Genesungswünsche von Orban
Nach den Worten seines ungarischen Kollegen Viktor Orban schwebt Fico zwischen Leben und Tod. "Wir wünschen ihm eine rasche Genesung und Rückkehr zur Arbeit", sagte Orban dem öffentlichen Rundfunk. Selbst wenn Fico sich erhole, würde er allerdings in einer schwierigen Zeit vor der Europawahl Anfang Juni nicht arbeiten können.
"Wir stehen vor einer Wahl, die nicht nur über die Mitglieder des Europäischen Parlaments entscheidet, sondern zusammen mit der Wahl in den USA den Verlauf von Krieg und Frieden in Europa bestimmen kann", sagte Orban. "In dieser Situation hätten wir Robert Fico und eine Slowakei, die für den Frieden ist, dringend gebraucht."
Droht Fall der Regierung?
Sollte es zum Rücktritt Ficos aus gesundheitlichen Gründen kommen, würde damit gemäß der slowakischen Verfassung automatisch die gesamte Regierung zu Fall gebracht.
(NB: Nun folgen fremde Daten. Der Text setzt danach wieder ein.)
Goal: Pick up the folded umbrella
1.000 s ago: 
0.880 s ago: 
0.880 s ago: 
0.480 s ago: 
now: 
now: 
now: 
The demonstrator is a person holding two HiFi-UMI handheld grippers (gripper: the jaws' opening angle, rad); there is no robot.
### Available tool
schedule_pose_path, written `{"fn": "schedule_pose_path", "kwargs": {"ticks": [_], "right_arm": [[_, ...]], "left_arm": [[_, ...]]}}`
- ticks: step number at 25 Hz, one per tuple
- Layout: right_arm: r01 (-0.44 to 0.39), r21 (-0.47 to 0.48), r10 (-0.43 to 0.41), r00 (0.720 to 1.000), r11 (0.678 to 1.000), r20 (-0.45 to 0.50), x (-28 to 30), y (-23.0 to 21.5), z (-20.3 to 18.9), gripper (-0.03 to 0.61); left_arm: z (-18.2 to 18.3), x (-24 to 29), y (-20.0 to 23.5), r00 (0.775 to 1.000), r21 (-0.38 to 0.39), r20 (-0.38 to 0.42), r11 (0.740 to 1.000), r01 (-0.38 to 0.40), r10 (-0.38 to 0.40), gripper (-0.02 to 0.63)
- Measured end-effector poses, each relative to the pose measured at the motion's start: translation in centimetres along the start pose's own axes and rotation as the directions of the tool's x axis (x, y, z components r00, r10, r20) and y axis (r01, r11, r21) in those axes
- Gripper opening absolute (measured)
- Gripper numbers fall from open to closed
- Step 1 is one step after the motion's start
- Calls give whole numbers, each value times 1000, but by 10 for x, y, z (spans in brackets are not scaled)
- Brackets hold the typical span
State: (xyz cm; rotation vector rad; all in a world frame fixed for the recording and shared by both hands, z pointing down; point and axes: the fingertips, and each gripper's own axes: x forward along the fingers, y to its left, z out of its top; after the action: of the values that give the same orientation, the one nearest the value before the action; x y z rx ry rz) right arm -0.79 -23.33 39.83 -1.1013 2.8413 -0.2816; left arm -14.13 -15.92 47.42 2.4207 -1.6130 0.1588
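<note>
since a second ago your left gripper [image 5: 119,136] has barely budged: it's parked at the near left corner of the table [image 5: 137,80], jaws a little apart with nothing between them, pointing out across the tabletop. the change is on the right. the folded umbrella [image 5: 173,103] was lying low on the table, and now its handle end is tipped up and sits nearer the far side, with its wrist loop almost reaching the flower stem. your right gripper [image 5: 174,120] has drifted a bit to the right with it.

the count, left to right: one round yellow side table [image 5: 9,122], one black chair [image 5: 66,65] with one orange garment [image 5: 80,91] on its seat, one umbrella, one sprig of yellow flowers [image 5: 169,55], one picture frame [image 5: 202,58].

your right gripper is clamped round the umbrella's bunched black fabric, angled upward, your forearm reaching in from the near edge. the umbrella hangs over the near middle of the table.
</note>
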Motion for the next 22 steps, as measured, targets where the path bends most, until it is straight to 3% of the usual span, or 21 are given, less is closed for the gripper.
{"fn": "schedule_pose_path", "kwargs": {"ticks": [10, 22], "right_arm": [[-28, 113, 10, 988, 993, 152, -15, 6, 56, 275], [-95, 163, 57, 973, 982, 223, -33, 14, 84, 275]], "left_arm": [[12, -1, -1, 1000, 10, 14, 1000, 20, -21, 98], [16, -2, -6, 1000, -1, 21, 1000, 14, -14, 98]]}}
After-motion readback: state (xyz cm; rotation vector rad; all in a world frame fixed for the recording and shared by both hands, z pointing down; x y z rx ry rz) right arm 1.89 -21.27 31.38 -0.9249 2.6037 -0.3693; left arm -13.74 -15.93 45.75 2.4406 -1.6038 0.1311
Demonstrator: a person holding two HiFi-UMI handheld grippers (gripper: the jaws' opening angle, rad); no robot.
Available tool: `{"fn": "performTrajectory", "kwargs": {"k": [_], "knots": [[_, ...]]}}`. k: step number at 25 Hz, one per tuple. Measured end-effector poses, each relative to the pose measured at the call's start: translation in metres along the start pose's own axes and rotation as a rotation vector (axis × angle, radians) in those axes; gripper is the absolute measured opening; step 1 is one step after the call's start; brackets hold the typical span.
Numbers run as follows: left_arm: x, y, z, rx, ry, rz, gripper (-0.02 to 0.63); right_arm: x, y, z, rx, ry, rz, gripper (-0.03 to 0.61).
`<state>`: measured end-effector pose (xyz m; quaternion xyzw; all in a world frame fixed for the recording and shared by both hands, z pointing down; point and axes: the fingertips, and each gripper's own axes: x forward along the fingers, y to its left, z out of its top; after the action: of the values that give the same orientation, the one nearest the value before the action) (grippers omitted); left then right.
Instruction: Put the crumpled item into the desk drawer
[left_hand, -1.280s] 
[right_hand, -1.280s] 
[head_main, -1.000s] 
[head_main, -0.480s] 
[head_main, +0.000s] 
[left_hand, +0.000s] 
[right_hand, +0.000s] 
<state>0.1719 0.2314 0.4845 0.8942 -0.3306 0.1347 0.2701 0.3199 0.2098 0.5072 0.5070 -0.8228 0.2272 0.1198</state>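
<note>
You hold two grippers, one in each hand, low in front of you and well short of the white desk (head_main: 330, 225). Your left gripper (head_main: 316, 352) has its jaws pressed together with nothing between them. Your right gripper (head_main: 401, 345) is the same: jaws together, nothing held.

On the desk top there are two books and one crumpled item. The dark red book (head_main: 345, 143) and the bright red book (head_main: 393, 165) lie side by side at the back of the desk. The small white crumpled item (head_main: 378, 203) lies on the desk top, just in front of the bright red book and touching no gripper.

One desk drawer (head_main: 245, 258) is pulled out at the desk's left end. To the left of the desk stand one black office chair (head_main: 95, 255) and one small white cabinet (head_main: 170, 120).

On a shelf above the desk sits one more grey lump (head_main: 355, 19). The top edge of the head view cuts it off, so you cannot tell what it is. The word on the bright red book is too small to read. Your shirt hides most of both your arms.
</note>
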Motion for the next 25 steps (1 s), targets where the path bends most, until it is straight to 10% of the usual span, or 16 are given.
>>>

Dass ein Ministerpräsident wegen eines Attentats die Amtsgeschäfte nicht fortführen kann, scheinen die Väter des Grundgesetzes nicht berücksichtigt zu haben.
Solange Fico bis zur vollen Genesung nur pausiert, führen seine Stellvertreter in der Zeit die Regierungsgeschäfte weiter - mit Kalinak als Erstem in der Reihenfolge.
Tat eines Einzelgängers
Die Regierung nannte unterdessen Details zu dem Täter, der unmittelbar nach dem Attentat festgenommen wurde. Es handele sich um einen "einsamen Wolf", der keiner politischen Gruppe angehöre, sagte Innenminister Matus Sutaj Estok. So sei der Verdächtige weder Mitglied einer rechtsextremen noch einer linksradikalen Partei. Gleichwohl sei die Tat politisch motiviert gewesen. Der Mann habe Unzufriedenheit mit mehreren Entscheidungen Ficos als einen Beweggrund genannt, sagte Estok.
Auslöser des Angriffs sei zudem die Präsidentschaftswahl im Frühling gewesen, aus der Pellegrini - ein Gefolgsmann Ficos - als Sieger hervorging. Der Festgenommene habe außerdem jüngst an einer regierungskritischen Demonstration teilgenommen. Medienberichten zufolge hatte der 71-Jährige als Wachmann in einem Einkaufszentrum im Südwesten des Landes gearbeitet. Gegen ihn wurde ein Strafverfahren wegen eines Attentatsversuchs auf den Ministerpräsidenten eingeleitet.